Pazartesi

nerde kalmıştık?!!

şurda kalmıştık; ‘aşk’ta!. hani ‘usanılıp bıkılmayan değil, içinden çıkılmayan’da!. ve demiştik ki, ‘türküler, şarkılar da olmasa!’…

‘sevdâ’ demekti türküler şarkılar, şiirler, beyitler, berceste sözler, içli satırlar..
‘aşk’ta kalmıştık yâni!.

kâinatı ihâta eden, âlemleri deverân ettiren, her şeyin özü, o eşsiz sonsuz, dünyanın gelmiş geçmiş bütün dillerinin trilyon kelimeleri ile bile bi harfi dahî anlatılamaz şeyde, ‘aşk’ta kalmasına kalmıştık da, şu, en güzel en kutsal en eşşiz şeyleri bile kirletmede pervâsız modern zamanlarda ‘aşk’ı düşürdüğü hâllere bakınca…!.

tuvalet kâğıdı, ara bezi bilt yaptı lan, aşkı modernizm!. anlıyor musun lan gönül, tuvalet kâğıdına kalp deseni, baksır donun telef kısmına che, aziz ata, idol şarkıcı, futbolcu resmi koydu ve insanlar bunları, kimi göğsü kabarık, gurur gurur, kimi sırtararak alıp kullanıyor..
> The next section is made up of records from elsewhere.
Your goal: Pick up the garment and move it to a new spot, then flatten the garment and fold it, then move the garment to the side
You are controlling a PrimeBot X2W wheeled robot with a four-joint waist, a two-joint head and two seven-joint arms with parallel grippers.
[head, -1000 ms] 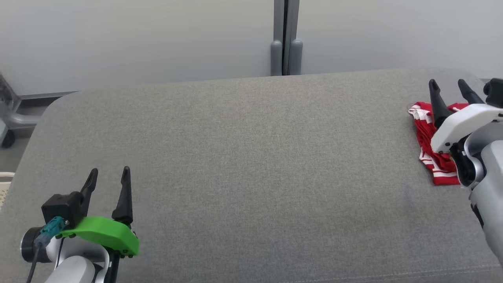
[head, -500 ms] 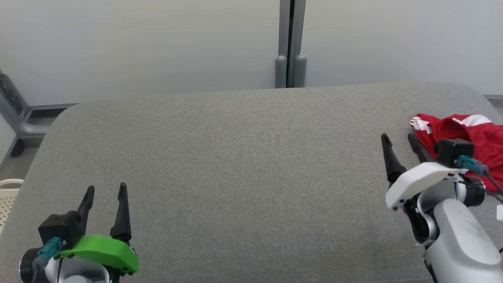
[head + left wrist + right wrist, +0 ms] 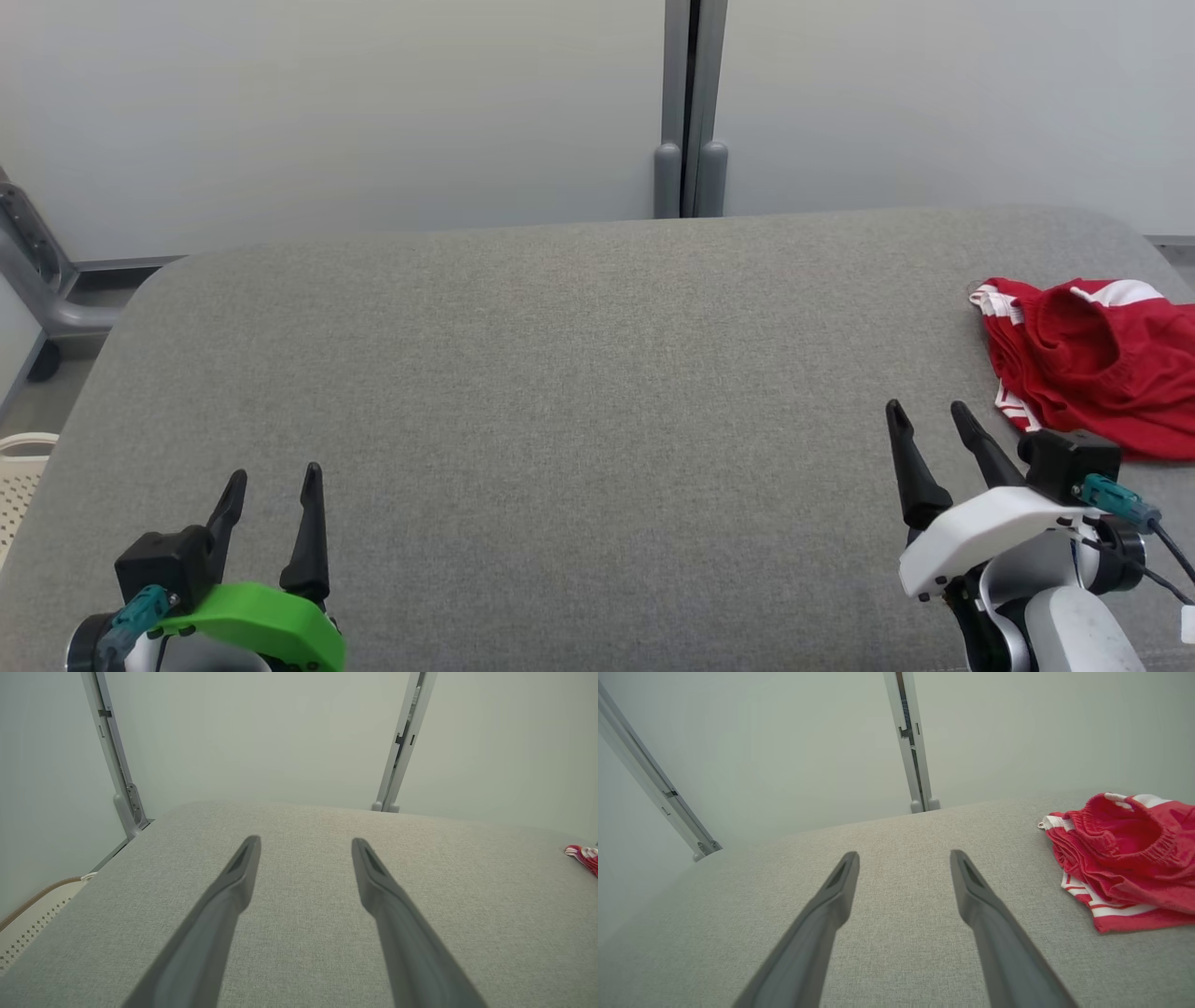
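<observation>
- Garment [image 3: 1092, 364], head view: the red piece with white stripes lies in a loose heap at the right edge of the grey surface [image 3: 560, 373], part of it running out of frame. Its elastic waistband gapes open and the cloth is rumpled, not flat.
- Head view, grippers: the left gripper [image 3: 275, 471] sits near the front left corner and the right gripper [image 3: 926, 407] near the front right, just beside the heap but apart from it. Both have their fingers spread wide and hold nothing.
- Head view, progress: judging by the bunched cloth, flattening and a neat fold look undone. Whether this edge spot is the start or the final "side" place cannot be told.
- Head view, surroundings: the middle of the surface is bare, leaving room to spread the cloth. A pale perforated basket [image 3: 19, 467] stands past the left edge, and a grey post [image 3: 689, 112] rises against the wall behind. Neither blocks a reach.
- Left wrist view: the left gripper [image 3: 306, 841] stands wide apart over bare fabric with nothing between its fingers. A sliver of the garment [image 3: 584, 856] shows at the far right edge, well apart.
- Right wrist view: the right gripper [image 3: 904, 854] is spread and empty, aimed past the garment [image 3: 1125, 858], which lies off to its right. Layered folds and a striped hem show.
</observation>
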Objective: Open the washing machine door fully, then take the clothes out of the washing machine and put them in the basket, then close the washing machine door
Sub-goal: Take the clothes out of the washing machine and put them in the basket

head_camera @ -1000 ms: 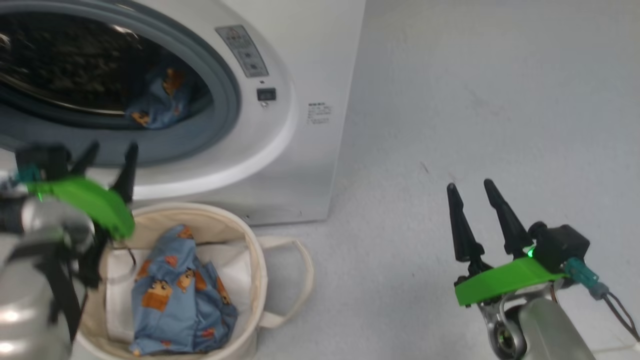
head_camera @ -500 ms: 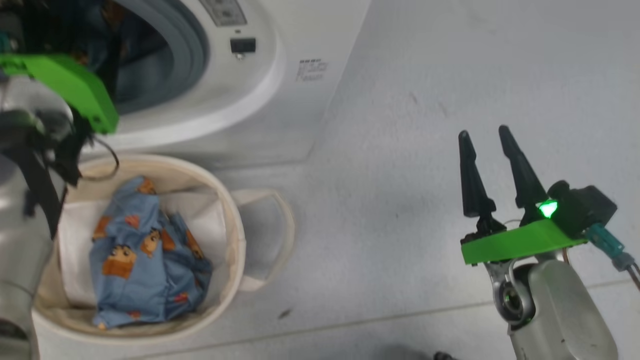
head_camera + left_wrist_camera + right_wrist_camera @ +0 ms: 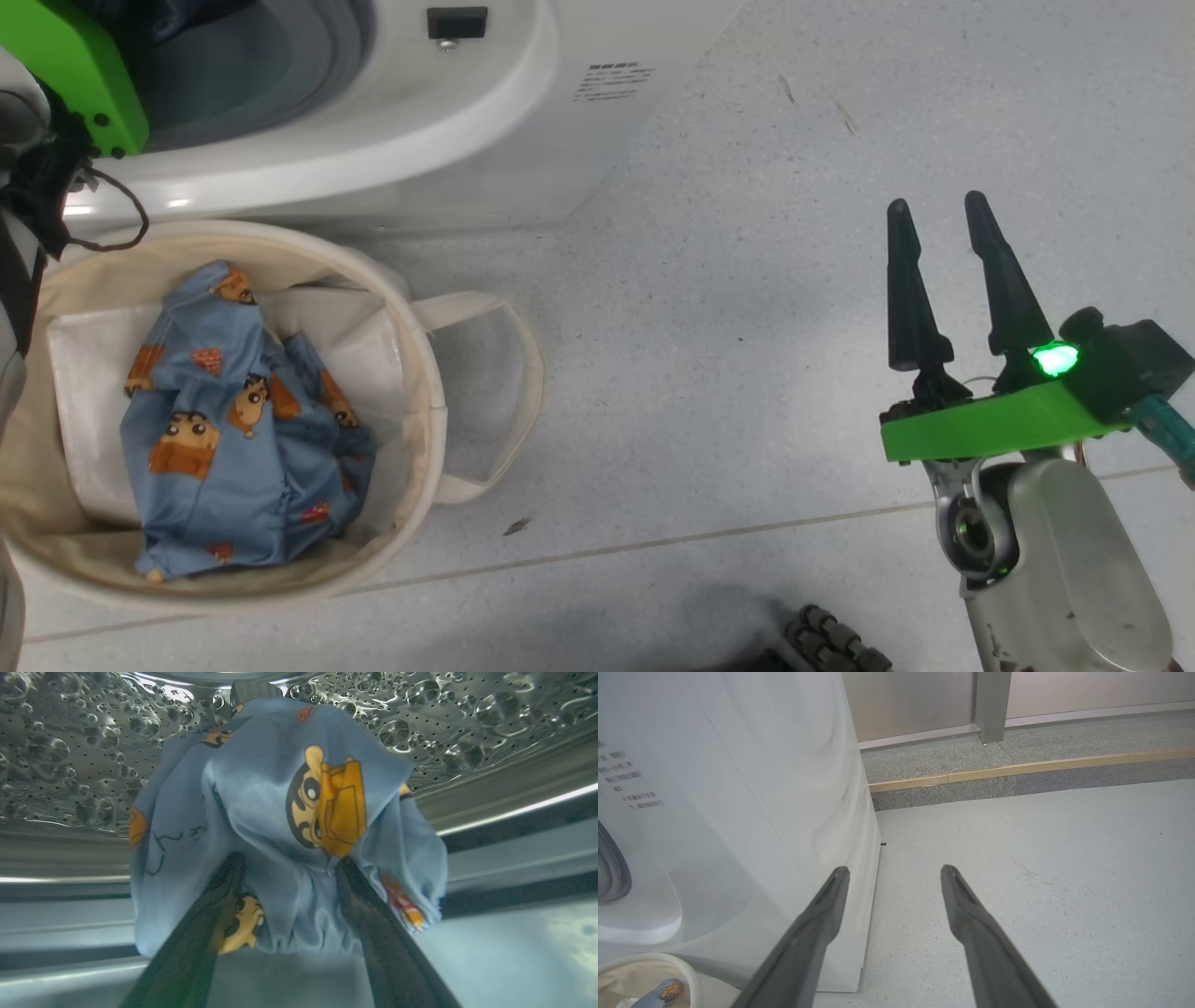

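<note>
The white washing machine (image 3: 392, 140) stands at the top left, and its door is out of view. My left arm's green wrist plate (image 3: 70, 65) reaches into the opening. Inside the perforated steel drum (image 3: 70, 742) my left gripper (image 3: 290, 861) is open. Its fingertips straddle the lower folds of a light blue piece of the clothes (image 3: 261, 812) printed with cartoon figures. A second blue printed garment (image 3: 233, 420) lies in the cream basket (image 3: 422, 411) below the machine's front. My right gripper (image 3: 936, 201) hangs open and empty over the floor at the right.
The machine's right side panel (image 3: 738, 812) is just left of my right gripper (image 3: 894, 872). Grey floor (image 3: 700, 373) stretches right of the basket's loop handle (image 3: 523, 373). A tan strip (image 3: 1017, 770) runs along the wall base. A dark ribbed part (image 3: 831, 644) shows at the bottom edge.
The head camera has tilted down, shifting the whole picture. My left gripper has gone from in front of the opening into the drum. The right gripper stays open.
</note>
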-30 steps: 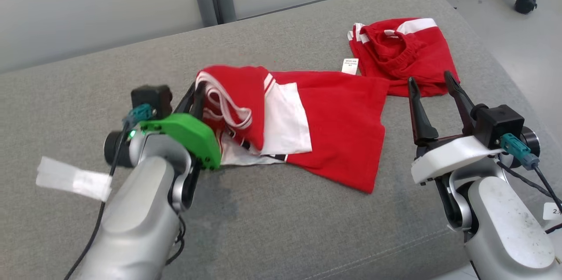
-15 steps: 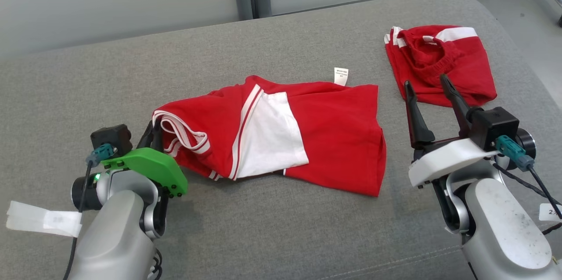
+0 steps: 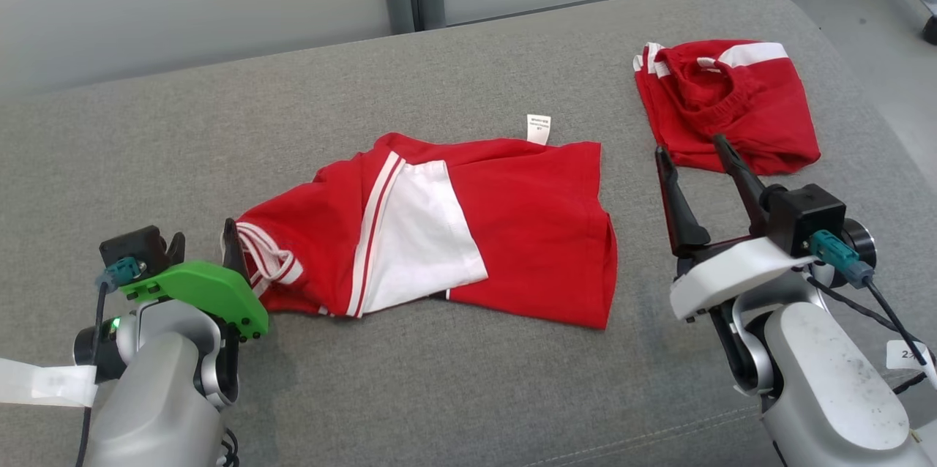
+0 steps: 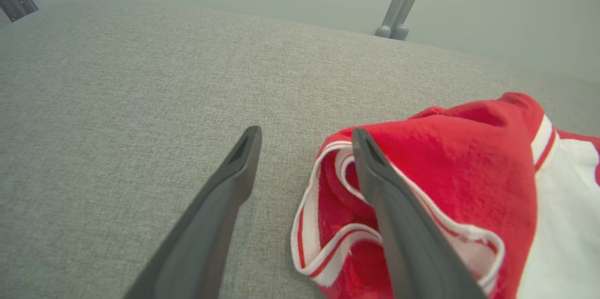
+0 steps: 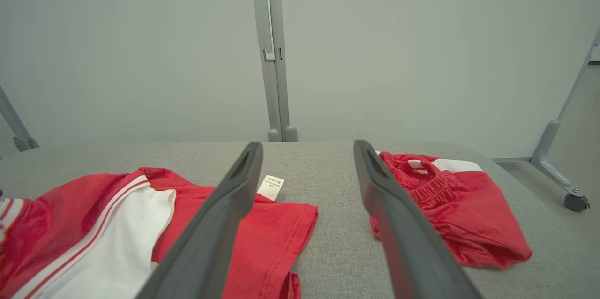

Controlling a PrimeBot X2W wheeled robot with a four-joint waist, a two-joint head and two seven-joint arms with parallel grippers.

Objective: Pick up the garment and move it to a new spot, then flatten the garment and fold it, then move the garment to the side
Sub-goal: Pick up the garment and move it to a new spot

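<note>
Head view. Grey padded bench [image 3: 454,386] spans the frame.

- Garment [image 3: 534,233]: red with a white panel and white-striped trim, lying crumpled and partly flat at centre frame, running from lower left up toward the middle. White label [image 3: 539,127] sticks out at its upper edge.
- Left hand [image 3: 201,240]: lower left of frame, fingers apart, gripping nothing. In the left wrist view the left hand [image 4: 305,132] has one finger over bare bench fabric and the other lying along the garment's [image 4: 468,149] striped cuff; whether it presses the cloth I cannot tell.
- Right hand [image 3: 689,146]: right of frame, fingers apart, empty, held above the bench between the garment and a second red piece [image 3: 732,116].
- Second red piece: bunched at upper right, apart from the garment.
- Right wrist view: right hand [image 5: 307,144] spread; garment [image 5: 262,228] lower left, label [image 5: 271,186] between the fingers, second red piece [image 5: 450,210] right.
</note>
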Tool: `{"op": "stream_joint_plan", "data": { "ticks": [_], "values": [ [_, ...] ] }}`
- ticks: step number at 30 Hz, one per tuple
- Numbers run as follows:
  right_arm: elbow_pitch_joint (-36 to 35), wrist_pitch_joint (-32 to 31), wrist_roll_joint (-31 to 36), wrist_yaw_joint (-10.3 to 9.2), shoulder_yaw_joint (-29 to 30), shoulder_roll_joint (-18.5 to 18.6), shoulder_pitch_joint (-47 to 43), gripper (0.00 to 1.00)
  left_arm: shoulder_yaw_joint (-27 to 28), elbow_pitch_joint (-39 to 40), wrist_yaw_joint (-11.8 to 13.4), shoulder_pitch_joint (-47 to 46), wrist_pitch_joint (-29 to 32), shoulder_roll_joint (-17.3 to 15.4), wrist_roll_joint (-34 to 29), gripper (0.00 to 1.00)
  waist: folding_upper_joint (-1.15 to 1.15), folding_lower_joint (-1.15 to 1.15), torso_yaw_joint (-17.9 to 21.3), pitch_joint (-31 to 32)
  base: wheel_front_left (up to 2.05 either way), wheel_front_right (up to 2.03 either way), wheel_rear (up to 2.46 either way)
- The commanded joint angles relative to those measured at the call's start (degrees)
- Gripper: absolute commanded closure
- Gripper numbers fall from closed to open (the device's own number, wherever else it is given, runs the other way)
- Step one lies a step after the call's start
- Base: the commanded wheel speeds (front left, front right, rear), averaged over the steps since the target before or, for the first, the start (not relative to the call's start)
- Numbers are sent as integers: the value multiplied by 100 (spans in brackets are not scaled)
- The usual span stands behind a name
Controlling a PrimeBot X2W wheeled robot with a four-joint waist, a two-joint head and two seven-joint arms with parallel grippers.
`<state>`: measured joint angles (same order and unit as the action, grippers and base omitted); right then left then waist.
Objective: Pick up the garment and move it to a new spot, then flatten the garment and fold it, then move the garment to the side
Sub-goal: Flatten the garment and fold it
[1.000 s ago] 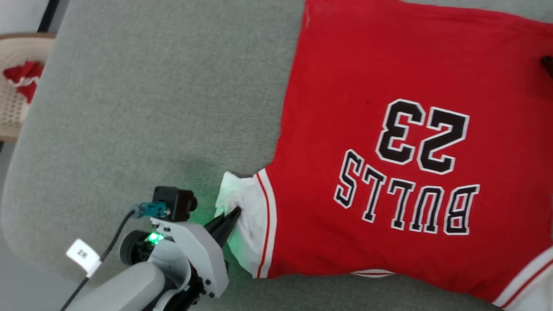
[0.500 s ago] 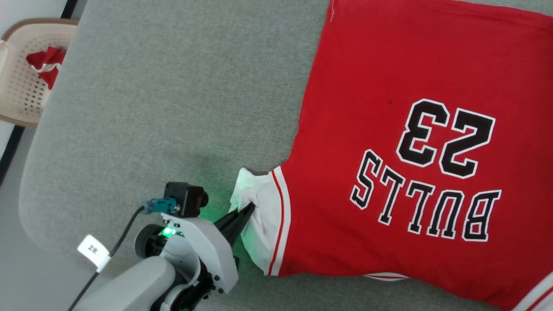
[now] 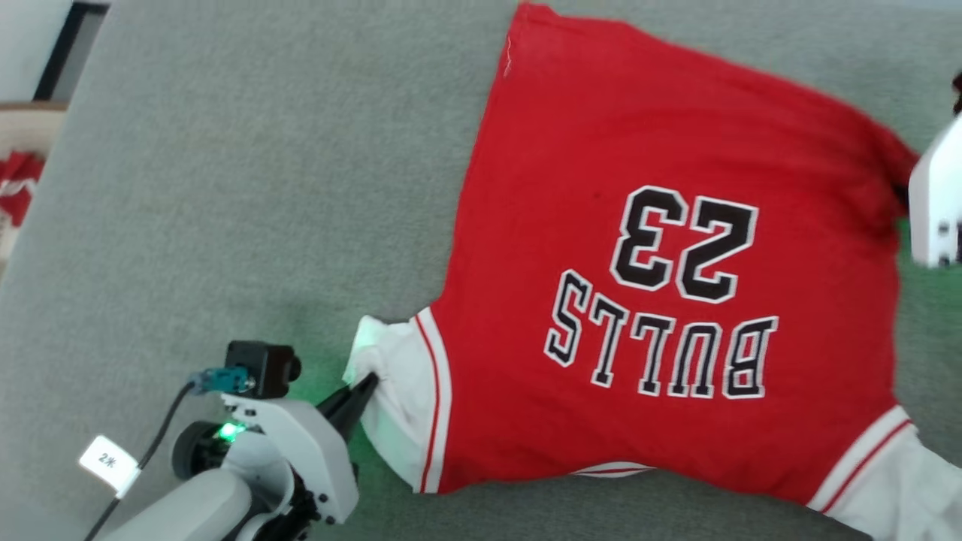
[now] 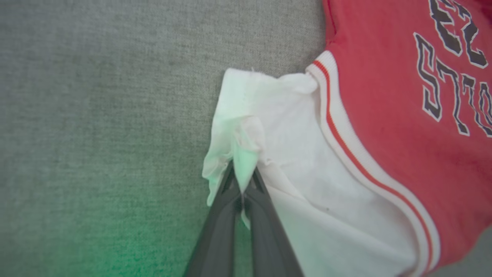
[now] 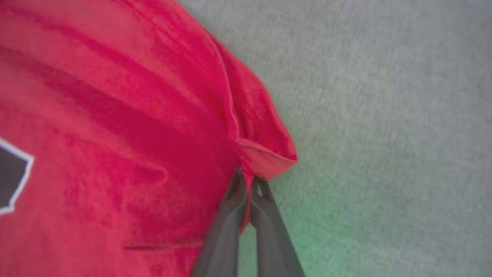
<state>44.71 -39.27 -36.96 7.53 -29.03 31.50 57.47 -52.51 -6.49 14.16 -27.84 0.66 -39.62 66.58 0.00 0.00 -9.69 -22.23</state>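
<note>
the jersey (image 3: 661, 225) lies spread, print up, on the right of the grey surface (image 3: 225, 188). the jaws of your left gripper (image 4: 243, 181) are closed on the near-left white sleeve (image 4: 292, 127), and those of the right gripper (image 5: 246, 181) pinch its red edge (image 5: 265, 154) at far right. it's light, limp cloth that will likely bunch and slip, so hold seams.

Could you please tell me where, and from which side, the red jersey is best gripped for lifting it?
Take the jersey at two opposite edges: the white sleeve from the robot's left, as the left gripper pinches it, and the red hem corner from the right, as the right gripper does. Both form raised folds; the middle lies flat.
</note>
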Motion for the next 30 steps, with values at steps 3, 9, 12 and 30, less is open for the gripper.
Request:
{"op": "stream_joint_plan", "data": {
  "ticks": [3,9,12,30],
  "values": [
    [-642,33,-403,-9,-154,391,-851,100,13,-108,167,212,66,-220,43,100,0,0,395,386,0,0,0],
    [-1650,179,-908,-9,23,706,-2321,100,7,-31,166,369,70,-293,134,100,0,0,641,676,0,0,0],
    [-1882,251,-959,-10,247,711,-3030,100,14,-30,146,408,57,-303,161,100,0,0,732,784,0,0,0],
    [-1959,296,-301,-26,1386,-146,-4501,0,-22,-234,-14,498,-10,-248,206,100,0,0,903,1020,0,0,0]
  ]
}}
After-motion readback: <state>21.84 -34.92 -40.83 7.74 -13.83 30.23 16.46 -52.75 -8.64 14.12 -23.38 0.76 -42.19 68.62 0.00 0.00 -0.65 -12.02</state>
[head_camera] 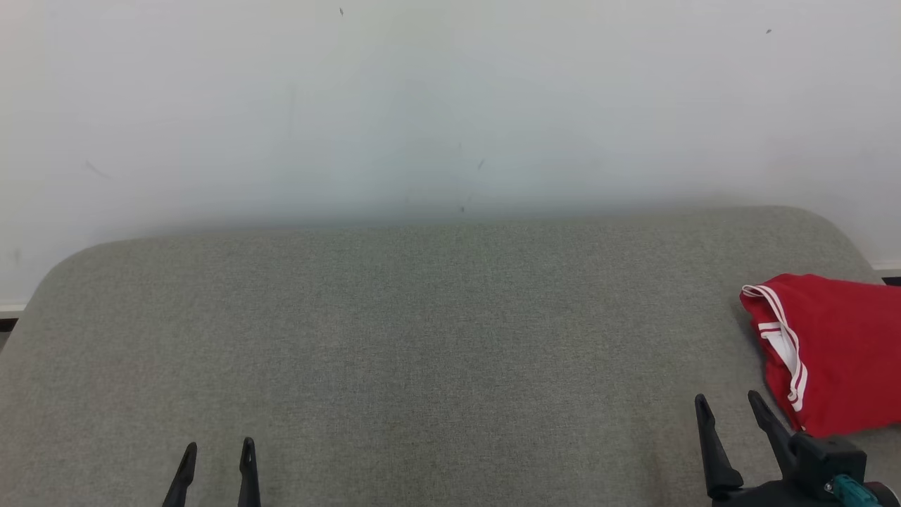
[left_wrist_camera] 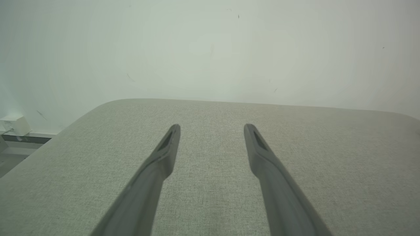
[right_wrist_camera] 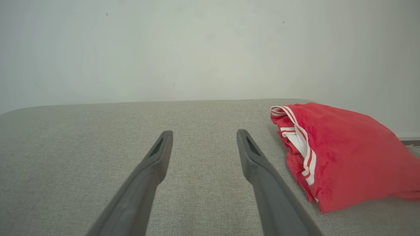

ya sen lan gönül, ‘burda aşk olmaz’ diye kaçtın insan içinden kıçın kıçın, inine, dolayısı ilen,
hani lan sen türküleri seviyo, söylerken dinlerken, kenarlarda köşelerde ağlıyodun sular seller?!. türkü “insan aşkta, aşk insanda” demiyo muydu, angut!. lan acemi ördek bile kıçın kıçın dalsa da, neticede suya dalar, yâni ki en büyük aşkına, yaşamaya, sen peki?!.

kaçtın da artık modern de olsa dünyadan, hayatttan “insan” aynı “insan” ve daha az önce söylediydik sana;
“insan aşkta, aşk insanda”ydı!.

modernmiş falanmış?!. zaten ilkel ilkel, yabânî yabânî, serseri serseri ne güzel, karışmadan, içine bulaştırmadan, dünyayla dönüyo, akıyodun hayatla birlikte?!!.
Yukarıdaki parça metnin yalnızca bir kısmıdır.